▶ WHAT YOU SHOULD DO: I need every line that includes the word "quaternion" copied from the material.
DATASET EXTRACT START
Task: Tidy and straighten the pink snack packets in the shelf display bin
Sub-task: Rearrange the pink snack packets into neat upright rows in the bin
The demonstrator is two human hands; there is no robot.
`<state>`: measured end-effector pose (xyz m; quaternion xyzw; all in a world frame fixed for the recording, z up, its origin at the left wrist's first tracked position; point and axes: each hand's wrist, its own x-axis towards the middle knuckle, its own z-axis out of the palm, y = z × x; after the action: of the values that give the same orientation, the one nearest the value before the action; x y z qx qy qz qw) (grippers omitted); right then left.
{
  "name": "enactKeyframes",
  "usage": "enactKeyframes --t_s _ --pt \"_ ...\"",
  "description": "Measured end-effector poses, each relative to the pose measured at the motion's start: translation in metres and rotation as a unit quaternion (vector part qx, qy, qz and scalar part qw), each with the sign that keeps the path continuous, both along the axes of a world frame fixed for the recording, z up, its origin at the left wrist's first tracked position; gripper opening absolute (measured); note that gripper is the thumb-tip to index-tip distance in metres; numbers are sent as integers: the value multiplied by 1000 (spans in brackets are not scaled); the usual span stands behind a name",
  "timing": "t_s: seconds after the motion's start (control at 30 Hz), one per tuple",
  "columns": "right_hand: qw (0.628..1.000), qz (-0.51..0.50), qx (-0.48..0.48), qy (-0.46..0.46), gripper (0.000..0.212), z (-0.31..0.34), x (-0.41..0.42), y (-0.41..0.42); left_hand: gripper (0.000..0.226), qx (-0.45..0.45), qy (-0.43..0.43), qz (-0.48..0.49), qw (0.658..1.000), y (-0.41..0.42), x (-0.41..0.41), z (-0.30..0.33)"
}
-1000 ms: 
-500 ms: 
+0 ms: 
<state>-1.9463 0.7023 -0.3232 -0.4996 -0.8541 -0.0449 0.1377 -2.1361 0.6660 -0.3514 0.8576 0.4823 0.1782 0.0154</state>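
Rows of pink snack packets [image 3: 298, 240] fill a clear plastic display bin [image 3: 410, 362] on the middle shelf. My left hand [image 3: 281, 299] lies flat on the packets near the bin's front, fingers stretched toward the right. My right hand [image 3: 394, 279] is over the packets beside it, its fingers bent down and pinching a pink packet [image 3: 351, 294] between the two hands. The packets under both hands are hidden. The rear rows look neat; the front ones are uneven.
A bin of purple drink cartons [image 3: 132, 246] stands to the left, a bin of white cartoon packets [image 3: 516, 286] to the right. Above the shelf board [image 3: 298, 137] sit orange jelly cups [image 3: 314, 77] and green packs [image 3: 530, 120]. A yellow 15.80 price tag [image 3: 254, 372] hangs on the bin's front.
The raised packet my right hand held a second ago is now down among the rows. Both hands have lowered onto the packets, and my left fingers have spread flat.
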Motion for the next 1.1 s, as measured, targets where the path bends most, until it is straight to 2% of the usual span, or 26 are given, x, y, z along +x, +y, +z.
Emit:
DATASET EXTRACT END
▶ WORKED SOLUTION:
`<state>`: measured end-effector pose (xyz m; quaternion xyzw; all in a world frame fixed for the recording, z up, its origin at the left wrist's first tracked position; point and axes: each hand's wrist, its own x-axis towards the middle knuckle, its own z-axis out of the palm, y = z × x; after the action: of the values that give the same orientation, the one nearest the value before the action; x y z qx qy qz qw) (grippers omitted); right then left.
  "description": "Measured end-effector poses, each relative to the pose measured at the motion's start: translation in metres and rotation as a unit quaternion (vector part qx, qy, qz and scalar part qw), each with the sign that keeps the path continuous, both along the axes of a world frame fixed for the recording, z up, its origin at the left wrist's first tracked position; gripper opening absolute (measured); note that gripper is the thumb-tip to index-tip distance in metres; numbers are sent as integers: the value multiplied by 1000 (spans in brackets are not scaled); the usual span stands behind a name",

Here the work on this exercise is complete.